DESCRIPTION OF THE TASK
For the entries that follow, restate word for word the line containing "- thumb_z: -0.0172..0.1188", the line containing "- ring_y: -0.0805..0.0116", and every line that lies between them.

AVAILABLE RECORDS
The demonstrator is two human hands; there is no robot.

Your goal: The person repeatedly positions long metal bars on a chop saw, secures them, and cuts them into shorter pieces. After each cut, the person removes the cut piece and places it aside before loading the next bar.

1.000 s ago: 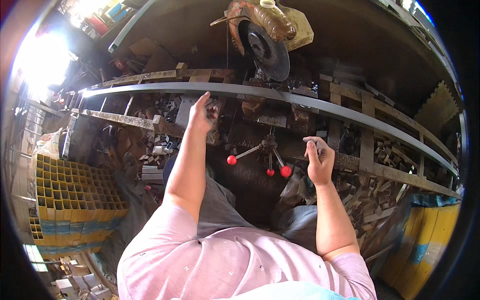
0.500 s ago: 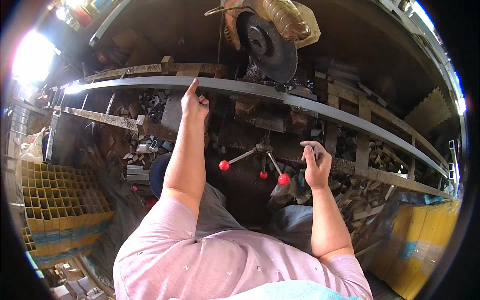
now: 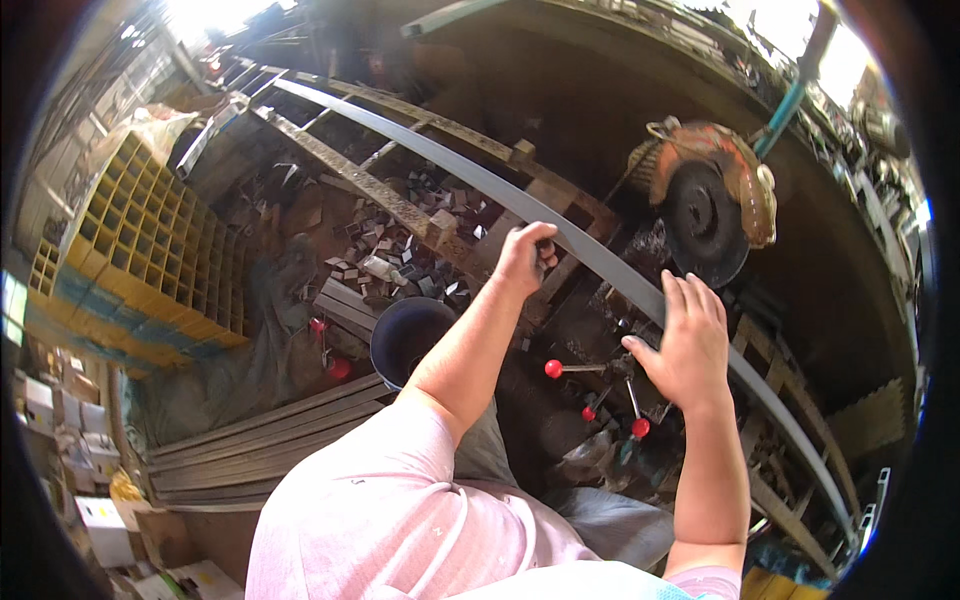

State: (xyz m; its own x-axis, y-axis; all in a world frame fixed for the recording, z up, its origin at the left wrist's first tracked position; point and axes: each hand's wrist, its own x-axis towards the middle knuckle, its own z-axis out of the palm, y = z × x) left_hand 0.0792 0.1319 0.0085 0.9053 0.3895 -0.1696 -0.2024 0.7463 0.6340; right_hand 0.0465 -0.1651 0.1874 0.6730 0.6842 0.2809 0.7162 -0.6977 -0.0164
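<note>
Cluttered metalworking shop, dim under the bench and bright at the upper edge. 1 long grey metal bar (image 3: 590, 250) runs across a rough steel frame from upper left to lower right; all positions below refer to this bar.

Left hand (image 3: 522, 258): fingers curled over the bar near its middle, gripping it. Right hand (image 3: 688, 340): open and spread, palm laid on the bar further toward its lower-right end; whether the fingers close on it cannot be told.

Just beyond the bar, above the right hand, stands a rusty orange chop saw (image 3: 712, 195) with a dark disc. Below the bar, near the right hand, a crank with 3 red knobs (image 3: 598, 392) is visible. Below the left forearm sits a dark round bucket (image 3: 408, 338). Metal offcuts (image 3: 400, 262) lie heaped left of the left hand. Well apart on the far left, yellow square tubes (image 3: 150, 262) are stacked.
</note>
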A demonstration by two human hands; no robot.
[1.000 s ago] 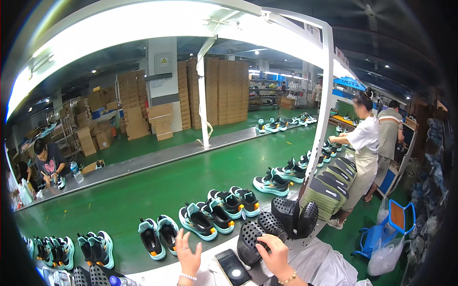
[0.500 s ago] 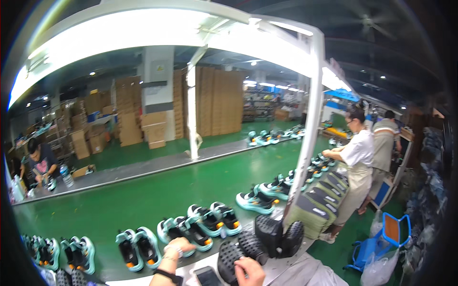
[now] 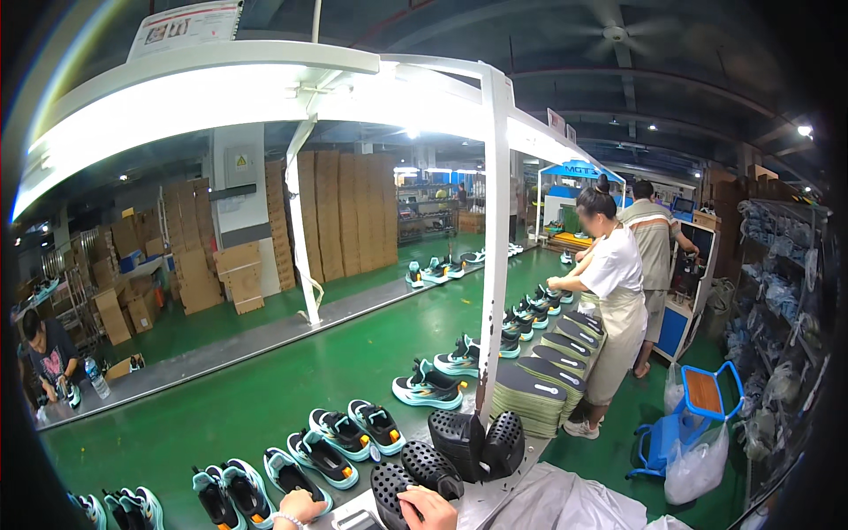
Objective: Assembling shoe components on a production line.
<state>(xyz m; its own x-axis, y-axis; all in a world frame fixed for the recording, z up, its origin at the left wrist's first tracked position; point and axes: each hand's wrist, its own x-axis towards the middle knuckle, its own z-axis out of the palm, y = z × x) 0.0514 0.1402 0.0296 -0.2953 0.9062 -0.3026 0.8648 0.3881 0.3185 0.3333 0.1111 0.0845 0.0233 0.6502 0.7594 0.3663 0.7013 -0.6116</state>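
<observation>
My left hand (image 3: 301, 506), a beaded bracelet at its wrist, is closed over the near end of a black and mint sneaker (image 3: 284, 472) at the belt's near edge. The fingertips are partly hidden. Its mate, another sneaker (image 3: 323, 458), lies just to the right. My right hand (image 3: 427, 509) is over a black perforated clog (image 3: 389, 488), fingers curled together at its edge; what they hold, if anything, does not show. A second perforated clog (image 3: 432, 468) lies beyond it. Between my hands a phone (image 3: 355, 521) is partly visible at the lower edge.
Sneaker pairs line the green belt (image 3: 265, 397). A white post (image 3: 495, 238) rises beside black clogs (image 3: 468, 442). Stacked insoles (image 3: 527, 397) lie in front of a co-worker (image 3: 609, 274). A blue stool (image 3: 685, 424) and white bags stand right; another person (image 3: 53, 353) works far left.
The view has turned right and up, shifting the scene left. My left hand has moved from the right sneaker of the pair onto the left one. My right hand stays by the clog.
</observation>
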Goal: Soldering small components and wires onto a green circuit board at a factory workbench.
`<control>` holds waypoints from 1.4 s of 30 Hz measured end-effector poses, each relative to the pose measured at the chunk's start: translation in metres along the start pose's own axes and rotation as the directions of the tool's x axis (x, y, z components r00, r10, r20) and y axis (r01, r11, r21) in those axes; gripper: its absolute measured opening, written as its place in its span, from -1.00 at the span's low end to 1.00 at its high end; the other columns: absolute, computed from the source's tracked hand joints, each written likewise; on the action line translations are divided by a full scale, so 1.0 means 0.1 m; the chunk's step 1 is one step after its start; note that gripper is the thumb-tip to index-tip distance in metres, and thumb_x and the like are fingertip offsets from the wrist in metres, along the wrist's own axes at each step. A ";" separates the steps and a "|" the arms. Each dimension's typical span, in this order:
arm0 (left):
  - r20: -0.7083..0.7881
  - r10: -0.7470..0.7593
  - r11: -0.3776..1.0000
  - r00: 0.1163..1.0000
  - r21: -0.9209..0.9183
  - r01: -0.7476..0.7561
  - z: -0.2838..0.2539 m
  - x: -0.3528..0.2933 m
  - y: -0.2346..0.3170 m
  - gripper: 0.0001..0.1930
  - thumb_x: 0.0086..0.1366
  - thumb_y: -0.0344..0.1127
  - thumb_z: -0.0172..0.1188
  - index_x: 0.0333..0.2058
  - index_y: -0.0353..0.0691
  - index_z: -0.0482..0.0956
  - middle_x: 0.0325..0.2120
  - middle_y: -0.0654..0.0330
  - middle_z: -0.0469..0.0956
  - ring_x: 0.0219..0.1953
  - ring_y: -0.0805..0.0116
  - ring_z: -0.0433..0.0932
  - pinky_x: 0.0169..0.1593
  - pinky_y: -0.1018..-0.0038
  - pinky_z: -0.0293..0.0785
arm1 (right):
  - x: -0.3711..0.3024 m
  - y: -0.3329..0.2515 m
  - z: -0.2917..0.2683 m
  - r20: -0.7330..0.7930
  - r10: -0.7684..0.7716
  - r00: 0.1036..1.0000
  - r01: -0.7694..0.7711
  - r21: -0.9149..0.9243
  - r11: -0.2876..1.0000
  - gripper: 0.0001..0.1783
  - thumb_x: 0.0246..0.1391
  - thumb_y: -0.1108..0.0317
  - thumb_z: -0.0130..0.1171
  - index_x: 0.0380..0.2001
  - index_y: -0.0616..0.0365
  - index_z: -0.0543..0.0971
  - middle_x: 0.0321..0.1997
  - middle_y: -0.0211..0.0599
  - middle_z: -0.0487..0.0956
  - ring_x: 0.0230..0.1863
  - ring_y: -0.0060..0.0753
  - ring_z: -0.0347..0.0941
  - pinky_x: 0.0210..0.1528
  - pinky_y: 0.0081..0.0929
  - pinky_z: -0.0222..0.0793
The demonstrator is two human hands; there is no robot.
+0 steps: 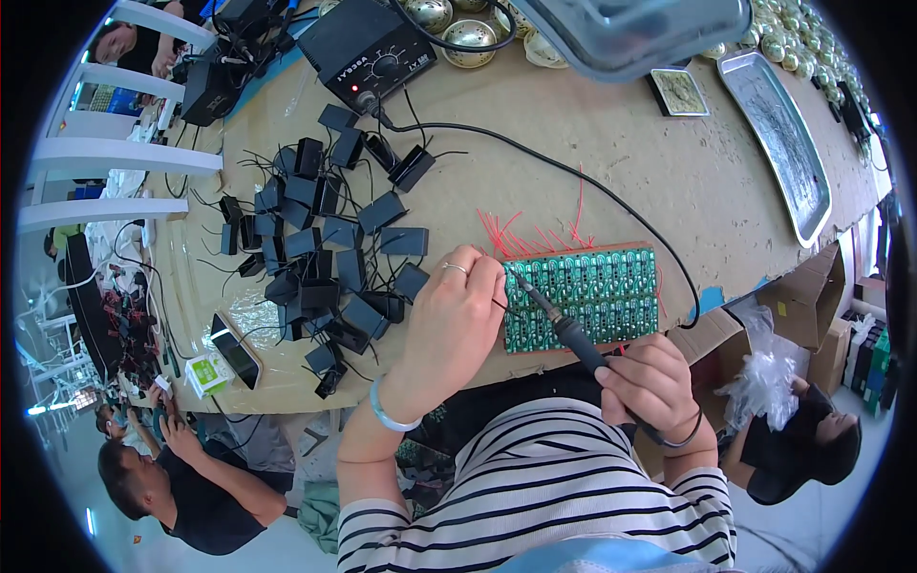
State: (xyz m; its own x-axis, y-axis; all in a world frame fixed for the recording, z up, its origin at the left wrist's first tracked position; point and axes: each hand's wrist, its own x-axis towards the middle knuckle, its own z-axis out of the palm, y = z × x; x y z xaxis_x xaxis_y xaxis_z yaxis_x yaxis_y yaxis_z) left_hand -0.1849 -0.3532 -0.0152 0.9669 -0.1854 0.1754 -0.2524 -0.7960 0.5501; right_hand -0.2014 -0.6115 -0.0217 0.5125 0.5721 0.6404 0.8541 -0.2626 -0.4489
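Table [506, 172], cropped | right grip [656, 384]: soldering iron [577, 338] | left grip [453, 313]: contents unclear

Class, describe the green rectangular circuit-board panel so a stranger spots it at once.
From the brown worktable, go to the right hand at its near edge, holding a dark pen-shaped soldering iron. The iron's tip points at the green rectangular circuit-board panel, with thin red wires past its far edge. Unlike the loose black boxes to its left, it is flat and green.
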 end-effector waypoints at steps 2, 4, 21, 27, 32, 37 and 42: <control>0.029 0.003 1.000 1.000 0.015 -0.004 0.00 0.02 0.01 -0.91 0.26 -0.51 0.26 -0.31 -0.30 0.50 -0.35 0.05 0.49 -0.34 -0.02 0.56 -0.26 0.20 0.50 | 0.00 0.01 0.00 0.003 -0.061 0.998 0.061 -0.040 0.997 -0.87 0.03 0.47 0.28 -0.36 0.32 0.62 -0.44 -0.26 0.57 -0.52 -0.34 0.43 -0.43 -0.43 0.45; 0.036 0.003 1.000 0.999 0.019 -0.004 -0.01 0.04 0.02 -0.90 0.26 -0.51 0.26 -0.31 -0.30 0.50 -0.36 0.04 0.49 -0.35 -0.02 0.56 -0.26 0.19 0.50 | 0.00 -0.01 0.01 0.028 -0.110 0.994 0.112 -0.083 0.990 -0.86 0.06 0.45 0.26 -0.33 0.31 0.62 -0.43 -0.26 0.59 -0.51 -0.33 0.44 -0.42 -0.42 0.47; 0.126 0.040 0.988 0.991 0.146 -0.058 -0.08 0.10 0.08 -0.91 0.25 -0.49 0.26 -0.34 -0.29 0.50 -0.36 0.07 0.48 -0.33 0.02 0.55 -0.24 0.21 0.51 | -0.20 -0.12 -0.11 -0.140 0.168 0.976 -0.163 0.049 0.985 -0.80 0.22 0.32 0.27 -0.26 0.27 0.62 -0.34 -0.25 0.60 -0.45 -0.30 0.51 -0.38 -0.36 0.51; 0.105 0.033 0.989 0.994 0.140 -0.048 -0.07 0.11 0.09 -0.90 0.23 -0.50 0.27 -0.34 -0.29 0.50 -0.37 0.07 0.48 -0.33 0.02 0.55 -0.25 0.21 0.51 | -0.12 -0.03 0.00 -0.087 0.099 0.991 -0.095 0.055 0.994 -0.85 0.07 0.42 0.34 -0.31 0.27 0.66 -0.37 -0.28 0.59 -0.46 -0.31 0.50 -0.40 -0.39 0.49; 0.099 0.031 0.992 0.995 0.119 -0.043 -0.07 0.11 0.08 -0.90 0.22 -0.50 0.27 -0.35 -0.28 0.50 -0.38 0.07 0.48 -0.36 0.02 0.55 -0.26 0.20 0.51 | -0.10 -0.04 0.03 -0.082 0.138 0.987 -0.133 0.062 0.989 -0.89 0.07 0.49 0.27 -0.30 0.25 0.62 -0.37 -0.26 0.59 -0.45 -0.27 0.52 -0.36 -0.34 0.50; 0.104 0.044 0.990 0.994 0.126 -0.057 -0.07 0.13 0.06 -0.90 0.22 -0.50 0.27 -0.35 -0.28 0.50 -0.39 0.06 0.48 -0.36 0.01 0.55 -0.27 0.20 0.51 | -0.06 -0.04 0.02 -0.084 0.112 0.990 -0.108 0.046 0.993 -0.86 -0.03 0.54 0.28 -0.33 0.28 0.64 -0.39 -0.26 0.59 -0.48 -0.29 0.50 -0.41 -0.37 0.49; 0.137 0.037 0.993 0.990 0.105 -0.052 -0.07 0.15 0.03 -0.90 0.21 -0.50 0.26 -0.35 -0.29 0.49 -0.40 0.05 0.48 -0.37 -0.01 0.55 -0.28 0.19 0.51 | 0.04 -0.09 0.00 -0.082 0.181 0.980 -0.177 0.059 0.983 -0.89 0.00 0.56 0.26 -0.34 0.25 0.62 -0.39 -0.25 0.59 -0.48 -0.25 0.51 -0.39 -0.33 0.48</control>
State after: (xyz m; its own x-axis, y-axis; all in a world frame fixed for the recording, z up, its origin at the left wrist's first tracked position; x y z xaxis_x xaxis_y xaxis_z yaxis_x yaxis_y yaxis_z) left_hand -0.1711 -0.3545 -0.0055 0.9528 -0.2922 0.0825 -0.2972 -0.8415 0.4511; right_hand -0.2071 -0.6063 -0.0152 0.6642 0.4493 0.5975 0.7434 -0.3135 -0.5908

THE ANSWER
  - thumb_z: -0.0172..0.1188
  - index_x: 0.0333..0.2058
  - index_y: -0.0353..0.0691
  - index_z: -0.0482..0.0956
  - middle_x: 0.0325..0.2120
  - middle_y: -0.0654..0.0330
  - middle_z: -0.0469..0.0956
  - ring_x: 0.0219..0.1953
  - ring_y: -0.0805..0.0116

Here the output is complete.